FlashSLAM: Accelerated RGB-D SLAM for Real-Time 3D Scene Reconstruction with Gaussian Splatting
Phu Pham, Damon Conover, Aniket Bera
TL;DR
FlashSLAM tackles real-time RGB-D SLAM by marrying 3D Gaussian Splatting with a fast vision-based camera-tracking pipeline. By leveraging pretrained feature matching (LightGlue + SuperPoint) and point-cloud registration, it achieves under 80 ms tracking and robust performance in sparse-view and large-motion scenarios, while mitigating consumer-depth noise with a depth-truncation strategy.
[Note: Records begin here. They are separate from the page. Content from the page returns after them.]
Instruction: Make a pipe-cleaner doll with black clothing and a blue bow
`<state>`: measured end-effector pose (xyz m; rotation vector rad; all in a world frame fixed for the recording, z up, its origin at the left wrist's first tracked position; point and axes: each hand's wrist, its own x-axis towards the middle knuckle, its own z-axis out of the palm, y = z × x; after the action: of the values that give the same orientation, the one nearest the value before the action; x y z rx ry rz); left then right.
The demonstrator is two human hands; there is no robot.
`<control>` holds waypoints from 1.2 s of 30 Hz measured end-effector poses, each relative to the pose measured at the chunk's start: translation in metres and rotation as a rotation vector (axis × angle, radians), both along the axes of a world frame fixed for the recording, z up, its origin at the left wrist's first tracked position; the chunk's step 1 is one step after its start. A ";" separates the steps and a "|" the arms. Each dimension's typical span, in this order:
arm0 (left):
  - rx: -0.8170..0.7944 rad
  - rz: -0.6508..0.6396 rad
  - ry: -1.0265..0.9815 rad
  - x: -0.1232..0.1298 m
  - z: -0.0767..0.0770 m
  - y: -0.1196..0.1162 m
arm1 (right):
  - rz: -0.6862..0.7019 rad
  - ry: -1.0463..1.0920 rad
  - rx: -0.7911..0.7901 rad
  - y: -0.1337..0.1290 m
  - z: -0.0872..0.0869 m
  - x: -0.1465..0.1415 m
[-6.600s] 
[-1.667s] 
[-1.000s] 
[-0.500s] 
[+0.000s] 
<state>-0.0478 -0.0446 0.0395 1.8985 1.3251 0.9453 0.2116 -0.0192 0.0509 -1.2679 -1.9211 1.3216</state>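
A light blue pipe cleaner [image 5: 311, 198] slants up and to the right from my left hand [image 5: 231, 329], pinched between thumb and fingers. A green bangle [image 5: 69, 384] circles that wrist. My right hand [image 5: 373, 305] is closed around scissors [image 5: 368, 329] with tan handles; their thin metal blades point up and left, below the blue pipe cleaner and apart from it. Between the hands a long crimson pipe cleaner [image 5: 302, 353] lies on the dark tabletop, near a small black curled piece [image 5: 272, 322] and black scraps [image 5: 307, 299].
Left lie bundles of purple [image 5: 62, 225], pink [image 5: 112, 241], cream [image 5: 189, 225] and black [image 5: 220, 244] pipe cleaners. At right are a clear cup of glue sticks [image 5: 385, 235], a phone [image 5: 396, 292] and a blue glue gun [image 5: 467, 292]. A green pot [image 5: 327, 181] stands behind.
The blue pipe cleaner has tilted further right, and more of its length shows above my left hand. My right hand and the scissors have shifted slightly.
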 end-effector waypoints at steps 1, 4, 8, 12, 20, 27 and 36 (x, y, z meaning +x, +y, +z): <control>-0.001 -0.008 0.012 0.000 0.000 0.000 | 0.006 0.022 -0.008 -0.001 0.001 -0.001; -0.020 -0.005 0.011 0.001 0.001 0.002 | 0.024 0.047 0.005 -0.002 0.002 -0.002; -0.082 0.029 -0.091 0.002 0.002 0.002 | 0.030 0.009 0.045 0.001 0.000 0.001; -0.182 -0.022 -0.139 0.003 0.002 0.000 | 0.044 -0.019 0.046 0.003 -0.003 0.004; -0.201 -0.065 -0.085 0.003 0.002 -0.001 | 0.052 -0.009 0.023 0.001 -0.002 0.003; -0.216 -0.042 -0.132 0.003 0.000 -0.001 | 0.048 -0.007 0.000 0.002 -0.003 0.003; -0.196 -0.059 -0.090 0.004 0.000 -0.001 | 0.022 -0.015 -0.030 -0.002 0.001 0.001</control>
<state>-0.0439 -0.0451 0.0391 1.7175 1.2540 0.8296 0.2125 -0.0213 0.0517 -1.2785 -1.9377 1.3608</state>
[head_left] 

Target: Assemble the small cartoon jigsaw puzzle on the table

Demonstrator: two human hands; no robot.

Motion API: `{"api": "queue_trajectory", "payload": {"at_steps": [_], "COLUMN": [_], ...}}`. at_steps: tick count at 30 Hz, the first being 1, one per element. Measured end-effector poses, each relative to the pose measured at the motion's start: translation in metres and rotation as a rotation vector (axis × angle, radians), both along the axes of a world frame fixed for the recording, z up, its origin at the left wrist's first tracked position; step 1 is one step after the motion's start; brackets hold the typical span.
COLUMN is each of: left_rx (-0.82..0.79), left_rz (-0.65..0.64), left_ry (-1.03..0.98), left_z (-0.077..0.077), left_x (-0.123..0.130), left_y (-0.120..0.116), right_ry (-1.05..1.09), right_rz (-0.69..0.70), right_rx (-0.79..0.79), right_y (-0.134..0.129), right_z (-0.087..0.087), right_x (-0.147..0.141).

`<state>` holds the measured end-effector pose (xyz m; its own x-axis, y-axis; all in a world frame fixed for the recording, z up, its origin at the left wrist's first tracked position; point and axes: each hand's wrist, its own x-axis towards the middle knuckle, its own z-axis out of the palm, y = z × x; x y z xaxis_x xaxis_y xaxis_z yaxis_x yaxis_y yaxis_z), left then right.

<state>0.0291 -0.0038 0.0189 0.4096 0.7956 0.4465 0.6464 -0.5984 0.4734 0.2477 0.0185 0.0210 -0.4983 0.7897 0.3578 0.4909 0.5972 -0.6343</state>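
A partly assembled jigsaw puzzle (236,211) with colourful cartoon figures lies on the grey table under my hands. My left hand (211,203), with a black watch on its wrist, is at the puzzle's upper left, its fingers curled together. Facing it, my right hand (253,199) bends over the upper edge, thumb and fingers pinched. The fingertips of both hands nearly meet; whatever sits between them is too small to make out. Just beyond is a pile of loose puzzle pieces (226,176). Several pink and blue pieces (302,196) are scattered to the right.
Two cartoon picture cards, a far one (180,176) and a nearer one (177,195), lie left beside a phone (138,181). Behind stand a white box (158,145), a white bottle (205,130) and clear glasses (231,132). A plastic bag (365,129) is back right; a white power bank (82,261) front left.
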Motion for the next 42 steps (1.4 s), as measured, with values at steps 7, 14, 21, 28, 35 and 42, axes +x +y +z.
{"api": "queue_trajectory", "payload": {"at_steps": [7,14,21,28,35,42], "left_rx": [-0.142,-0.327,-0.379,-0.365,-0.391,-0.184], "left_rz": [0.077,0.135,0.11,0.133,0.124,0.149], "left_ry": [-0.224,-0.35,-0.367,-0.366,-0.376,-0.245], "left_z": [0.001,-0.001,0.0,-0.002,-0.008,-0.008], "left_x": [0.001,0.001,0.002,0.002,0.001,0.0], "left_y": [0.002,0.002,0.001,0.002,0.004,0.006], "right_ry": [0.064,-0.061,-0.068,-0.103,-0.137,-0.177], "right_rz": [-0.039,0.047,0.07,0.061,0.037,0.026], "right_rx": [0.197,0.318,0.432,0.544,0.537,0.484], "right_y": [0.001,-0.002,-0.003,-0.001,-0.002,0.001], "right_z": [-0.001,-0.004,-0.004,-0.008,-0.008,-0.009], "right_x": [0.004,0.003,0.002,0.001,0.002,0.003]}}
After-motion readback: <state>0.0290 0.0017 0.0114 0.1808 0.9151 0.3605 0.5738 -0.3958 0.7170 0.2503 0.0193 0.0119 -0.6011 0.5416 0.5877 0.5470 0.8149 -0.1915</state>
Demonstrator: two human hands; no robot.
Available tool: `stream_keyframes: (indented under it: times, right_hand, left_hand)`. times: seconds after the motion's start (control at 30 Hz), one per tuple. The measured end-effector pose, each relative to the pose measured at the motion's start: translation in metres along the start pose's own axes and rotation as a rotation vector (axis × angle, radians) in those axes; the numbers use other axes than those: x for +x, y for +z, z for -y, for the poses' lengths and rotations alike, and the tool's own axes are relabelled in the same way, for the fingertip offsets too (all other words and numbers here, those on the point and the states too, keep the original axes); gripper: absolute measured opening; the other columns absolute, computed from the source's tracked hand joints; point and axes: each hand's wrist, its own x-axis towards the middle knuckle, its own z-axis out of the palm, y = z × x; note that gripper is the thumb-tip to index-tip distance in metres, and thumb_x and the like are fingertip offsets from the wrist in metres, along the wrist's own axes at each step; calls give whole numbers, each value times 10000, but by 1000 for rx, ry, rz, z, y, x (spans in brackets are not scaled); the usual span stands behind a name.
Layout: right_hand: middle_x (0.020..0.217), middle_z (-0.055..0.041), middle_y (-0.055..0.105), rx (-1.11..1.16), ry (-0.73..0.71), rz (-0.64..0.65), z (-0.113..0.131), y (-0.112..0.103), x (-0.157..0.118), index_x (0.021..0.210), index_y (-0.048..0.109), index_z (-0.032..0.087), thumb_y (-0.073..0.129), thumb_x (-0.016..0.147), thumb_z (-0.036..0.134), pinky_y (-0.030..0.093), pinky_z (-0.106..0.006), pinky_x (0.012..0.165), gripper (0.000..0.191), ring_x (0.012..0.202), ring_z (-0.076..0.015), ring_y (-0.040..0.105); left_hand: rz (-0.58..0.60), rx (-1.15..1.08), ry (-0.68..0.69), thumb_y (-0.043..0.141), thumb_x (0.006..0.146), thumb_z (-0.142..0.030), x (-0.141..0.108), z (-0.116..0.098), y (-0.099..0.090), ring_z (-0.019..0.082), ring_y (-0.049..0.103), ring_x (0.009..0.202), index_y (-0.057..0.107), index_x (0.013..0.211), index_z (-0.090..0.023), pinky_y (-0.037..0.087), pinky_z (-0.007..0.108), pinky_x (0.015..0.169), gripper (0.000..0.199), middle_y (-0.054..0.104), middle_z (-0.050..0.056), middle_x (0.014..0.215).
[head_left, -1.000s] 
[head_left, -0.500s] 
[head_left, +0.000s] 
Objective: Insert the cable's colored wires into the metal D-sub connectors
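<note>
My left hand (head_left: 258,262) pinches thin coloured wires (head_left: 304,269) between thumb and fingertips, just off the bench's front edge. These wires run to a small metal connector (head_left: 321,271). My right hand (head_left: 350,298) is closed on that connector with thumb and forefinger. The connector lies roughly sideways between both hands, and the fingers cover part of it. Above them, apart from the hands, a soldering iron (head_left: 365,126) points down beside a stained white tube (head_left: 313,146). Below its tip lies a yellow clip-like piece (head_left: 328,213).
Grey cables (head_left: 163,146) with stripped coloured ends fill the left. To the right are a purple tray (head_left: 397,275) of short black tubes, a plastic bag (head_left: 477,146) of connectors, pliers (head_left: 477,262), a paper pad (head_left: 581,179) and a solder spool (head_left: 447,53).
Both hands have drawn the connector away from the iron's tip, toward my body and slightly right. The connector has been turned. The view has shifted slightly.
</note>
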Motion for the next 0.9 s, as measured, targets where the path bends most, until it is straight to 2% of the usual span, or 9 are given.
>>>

The mapping framework dynamically adds Gaussians and uses ICP-based alignment with a photometric/depth loss $L = \lambda L_{color} + (1-\lambda) L_{depth}$ to produce high-fidelity reconstructions, complemented by keyframe selection and color refinement via priority sampling. Extensive experiments on Replica, TUM-RGBD, ScanNet, and self-captured data show state-of-the-art accuracy and efficiency, including high-quality novel view synthesis, making FlashSLAM a practical, high-performance SLAM solution for consumer devices.
Abstract
We present FlashSLAM, a novel SLAM approach that leverages 3D Gaussian Splatting for efficient and robust 3D scene reconstruction. Existing 3DGS-based SLAM methods often fall short in sparse view settings and during large camera movements due to their reliance on gradient descent-based optimization, which is both slow and inaccurate. FlashSLAM addresses these limitations by combining 3DGS with a fast vision-based camera tracking technique, utilizing a pretrained feature matching model and point cloud registration for precise pose estimation in under 80 ms - a 90% reduction in tracking time compared to SplaTAM - without costly iterative rendering. In sparse settings, our method achieves up to a 92% improvement in average tracking accuracy over previous methods. Additionally, it accounts for noise in depth sensors, enhancing robustness when using unspecialized devices such as smartphones. Extensive experiments show that FlashSLAM performs reliably across both sparse and dense settings, in synthetic and real-world environments. Evaluations on benchmark datasets highlight its superior accuracy and efficiency, establishing FlashSLAM as a versatile and high-performance solution for SLAM, advancing the state-of-the-art in 3D reconstruction across diverse applications.